The pursuit of generalist AI agents has long been hampered by the need for extensive human oversight in agent design and adaptation. Traditional methods require bespoke agent architectures for each new task, creating a bottleneck in rapidly deploying AI capabilities. The introduction of Memento-Skills challenges this paradigm by presenting an agent-designing agent.
Autonomous Agent Construction via Skill Evolution
Memento-Skills operates as a generalist LLM agent system capable of autonomously constructing, adapting, and improving specialized agents. At its core is a memory-based reinforcement learning framework utilizing stateful prompts. Reusable skills, stored as structured markdown files, act as a persistent, evolving memory. This allows the Memento-Skills LLM agent to carry knowledge across diverse interactions, starting from basic functionalities like web search and terminal operations. The system leverages a 'Read--Write Reflective Learning' mechanism for continuous improvement. In the 'read' phase, a skill router selects the most pertinent skill based on the current stateful prompt. The 'write' phase involves updating and expanding the skill library based on new experiences.

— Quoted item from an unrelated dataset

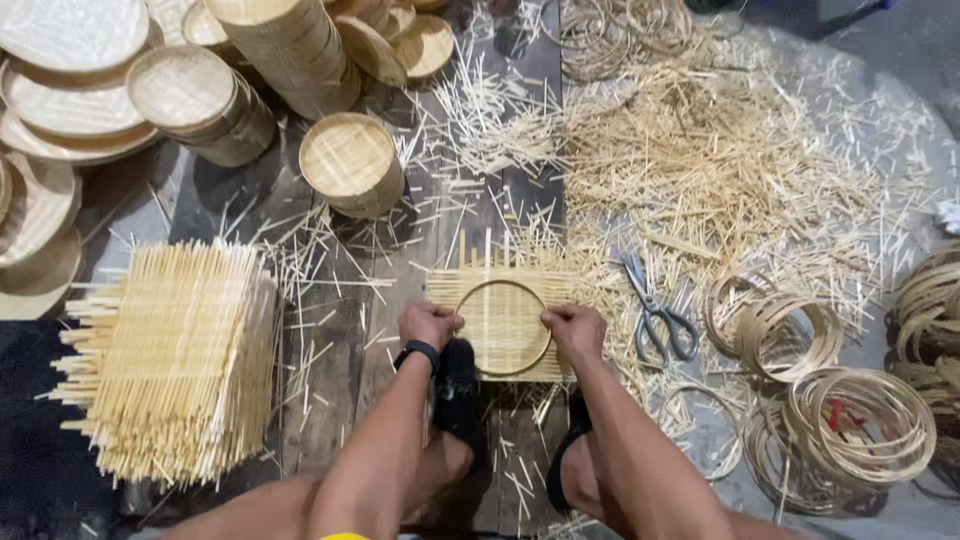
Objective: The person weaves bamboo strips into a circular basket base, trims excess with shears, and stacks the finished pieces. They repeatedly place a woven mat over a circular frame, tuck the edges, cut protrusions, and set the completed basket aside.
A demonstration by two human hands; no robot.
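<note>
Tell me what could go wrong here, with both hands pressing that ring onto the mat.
The ring is held only at its sides by the left hand and right hand, so it may slip off centre on the mat. Sharp slat ends stick out around the mat and could prick fingers. The scissors lie close to the right hand, blades toward the mat.

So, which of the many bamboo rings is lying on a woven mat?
The ring between both hands, pressed on the square woven mat. The other rings lie in loose piles on the floor at right, beyond the scissors.
</note>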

This closed-loop system facilitates continual learning without necessitating updates to the core LLM parameters, as all adaptation occurs through the externalized skill and prompt evolution.

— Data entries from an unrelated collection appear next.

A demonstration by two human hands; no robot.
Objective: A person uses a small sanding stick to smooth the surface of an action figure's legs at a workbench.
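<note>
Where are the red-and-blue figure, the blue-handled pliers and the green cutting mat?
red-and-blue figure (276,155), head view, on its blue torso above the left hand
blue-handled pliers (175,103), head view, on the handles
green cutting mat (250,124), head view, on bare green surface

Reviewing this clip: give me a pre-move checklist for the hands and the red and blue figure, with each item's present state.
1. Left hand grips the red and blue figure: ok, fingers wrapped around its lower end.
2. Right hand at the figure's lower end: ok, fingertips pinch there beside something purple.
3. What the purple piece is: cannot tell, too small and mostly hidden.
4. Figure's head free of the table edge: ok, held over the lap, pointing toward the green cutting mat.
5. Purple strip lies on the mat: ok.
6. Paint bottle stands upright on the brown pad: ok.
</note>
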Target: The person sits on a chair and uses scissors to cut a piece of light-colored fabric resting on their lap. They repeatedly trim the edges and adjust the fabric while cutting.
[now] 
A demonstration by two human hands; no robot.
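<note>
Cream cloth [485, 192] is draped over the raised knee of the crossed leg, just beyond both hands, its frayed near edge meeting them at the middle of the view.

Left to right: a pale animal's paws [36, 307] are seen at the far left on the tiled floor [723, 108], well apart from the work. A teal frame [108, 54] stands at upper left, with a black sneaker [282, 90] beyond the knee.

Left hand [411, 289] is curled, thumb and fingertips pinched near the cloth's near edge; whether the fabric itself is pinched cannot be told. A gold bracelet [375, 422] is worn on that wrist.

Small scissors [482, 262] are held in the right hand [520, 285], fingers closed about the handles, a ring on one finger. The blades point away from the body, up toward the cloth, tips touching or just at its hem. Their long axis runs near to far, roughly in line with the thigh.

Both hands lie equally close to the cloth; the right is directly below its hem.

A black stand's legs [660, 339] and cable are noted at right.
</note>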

End-to-End Agent Design and Performance Breakthroughs
A key differentiator of Memento-Skills is its ability to enable a generalist agent to design agents end-to-end for novel tasks, bypassing the reliance on human-designed agents. Through iterative skill generation and refinement, the Memento-Skills LLM agent progressively enhances its own capabilities. Experimental results on the General AI Assistants benchmark and Humanity's Last Exam underscore the system's efficacy, demonstrating substantial relative improvements of 26.2% and 116.2% in overall accuracy, respectively. This adaptive skill-based approach offers a compelling pathway towards more dynamic and efficient AI deployment.